La introducción de la radioinmunoterapia (RIT) ha explotado la capacidad de los mAbs de dirigirse a las células tumorales para administrar dosis de radiación al tumor y al tejido circundante limitado. Esto es especialmente útil en el tratamiento del LNH porque los linfomas son muy sensibles a la radioterapia. 90Yttrium-ibritumomab tiuxetan (Zevalin) es un compuesto único compuesto por el anticuerpo murino IgG1 anti-CD20 ibritumomab, el enlazador quelante tiuxetan y el radioisótopo 90Y quelado a través del enlazador. El 90Y-ibritumomab tiuxetan se puede describir como un enfoque terapéutico de doble efecto al tener las propiedades de anticuerpos CD20+ del rituximab combinado con radioterapia.

El 90Yttrium-ibritumomab tiuxetan parece ser efectivo en el tratamiento de pacientes refractarios al tratamiento con rituximab, pero las tasas de respuesta disminuyen con el aumento del tamaño del tumor. El 90Y-ibritumomab tiuxetan fue aprobado por la FDA en 2002 para el tratamiento de pacientes con linfoma no Hodgkin (LNH) de células B transformado CD20+ o folicular de bajo grado en recaída o refractario, y LNH folicular refractario a rituximab.

Una encuesta preliminar de 20 pacientes tratados con 90Y-ibritumomab tiuxetan en la Cleveland Clinic Foundation entre 1998 y 2003 detalló los patrones de recurrencia del LNH después del tratamiento. Los resultados de esta encuesta fueron presentados en parte por el Dr. Macklis en la reunión anual de 2004 de la Sociedad Estadounidense de Oncología Radioterápica Terapéutica (ASTRO) en Atlanta y recientemente aceptados para su publicación en el International Journal of Radiation Oncology, Biology, Physics. Con base en datos preliminares, se puede hacer una hipótesis de que algunos sitios probables de recurrencia/progresión de la enfermedad después de la RIT se pueden predecir por el volumen de la enfermedad en un sitio específico antes de la RIT. En resumen, los sitios de enfermedad voluminosos previos a la RIT son los lugares más probables de recurrencia de la enfermedad después de la RIT, seguidos de sitios previos a la RIT macroscópicos, pero no voluminosos, seguidos de sitios completamente nuevos. Según esta hipótesis, podría ser beneficioso pretratar los sitios voluminosos de LNH con radioterapia de haz externo antes de la RIT para promover una respuesta más duradera. Las dosis de radiación de haz externo requeridas para consolidar estos sitios de enfermedad voluminosos no están claras.

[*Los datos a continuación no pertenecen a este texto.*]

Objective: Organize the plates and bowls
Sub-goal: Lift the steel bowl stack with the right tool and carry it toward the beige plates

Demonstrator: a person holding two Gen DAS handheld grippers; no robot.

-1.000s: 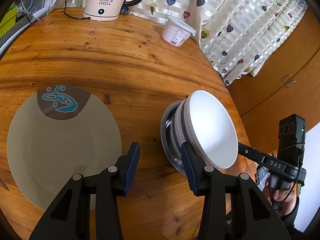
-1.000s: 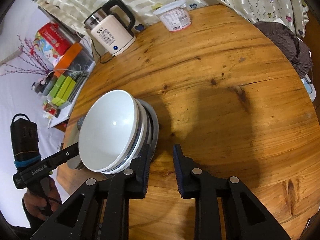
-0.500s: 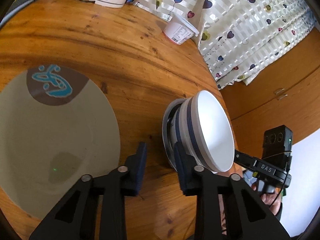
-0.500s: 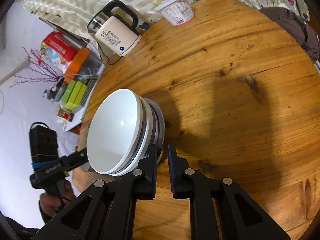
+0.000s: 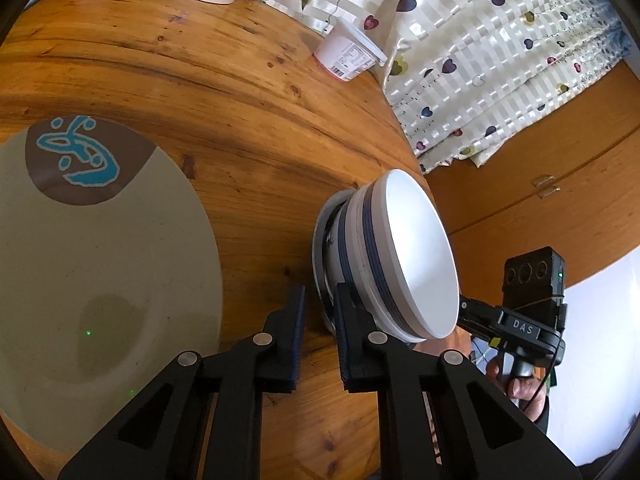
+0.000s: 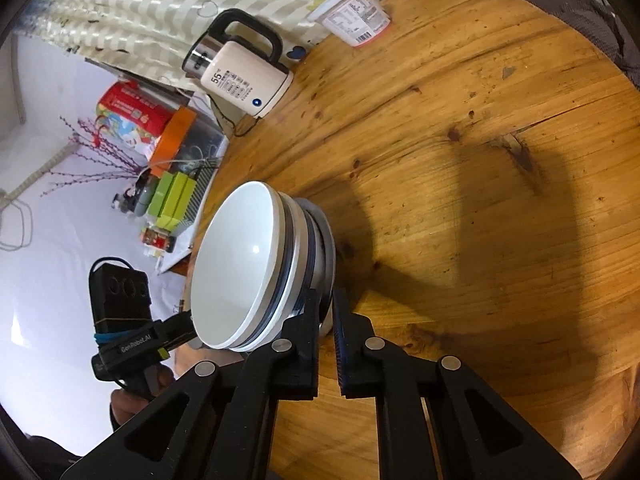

En este estudio, planeamos utilizar una dosis de EBRT de 2400cGy en sitios voluminosos de la enfermedad, seguida de RIT. Aunque es probable que los efectos combinados de 2400cGy de EBRT y RIT sean bien tolerados, dicha combinación no ha sido suficientemente estudiada. Por lo tanto, el objetivo principal de este estudio es determinar si la combinación de EBRT y RIT tiene un perfil de toxicidad aceptable con respecto a la mielosupresión a largo plazo y otras toxicidades no hematológicas.